(PROBLEM STATEMENT):
From the first line to the last, print the material exactly, skipping the pictures.
━━━━━━━━━━━━━━━━━━━━
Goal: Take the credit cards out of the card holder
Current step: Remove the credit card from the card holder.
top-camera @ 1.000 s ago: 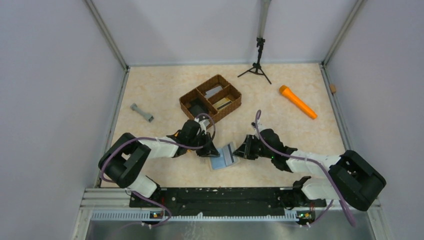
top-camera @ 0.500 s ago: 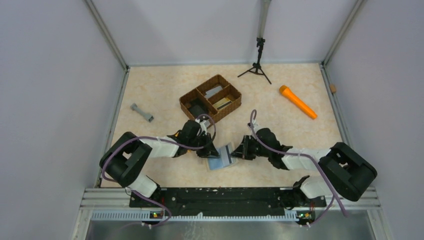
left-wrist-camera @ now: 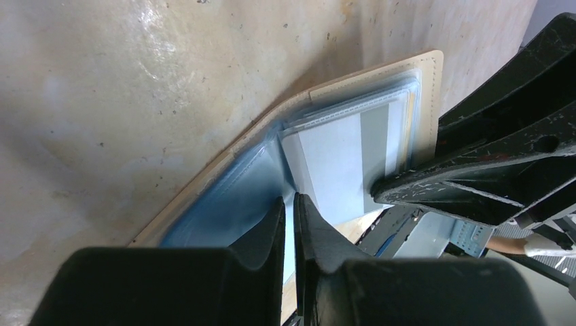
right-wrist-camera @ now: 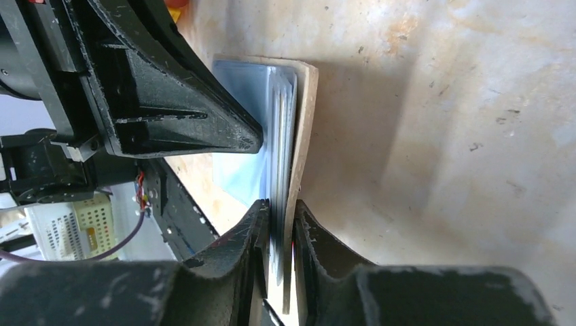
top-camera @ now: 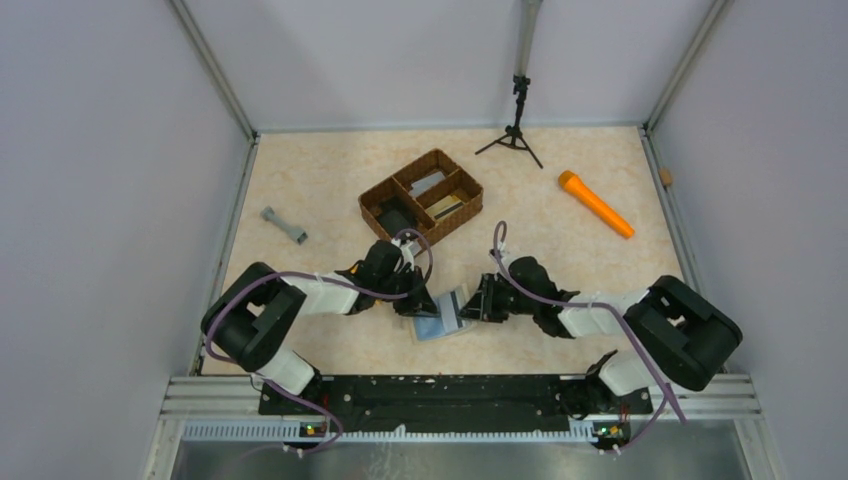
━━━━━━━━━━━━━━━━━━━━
(FINAL ANSWER):
Goal: Take the credit cards out of the card holder
Current step: Remove the credit card from the card holder.
top-camera @ 1.000 s ago: 
top-camera @ 0.500 s ago: 
left-wrist-camera @ now: 
right-wrist-camera @ now: 
top-camera @ now: 

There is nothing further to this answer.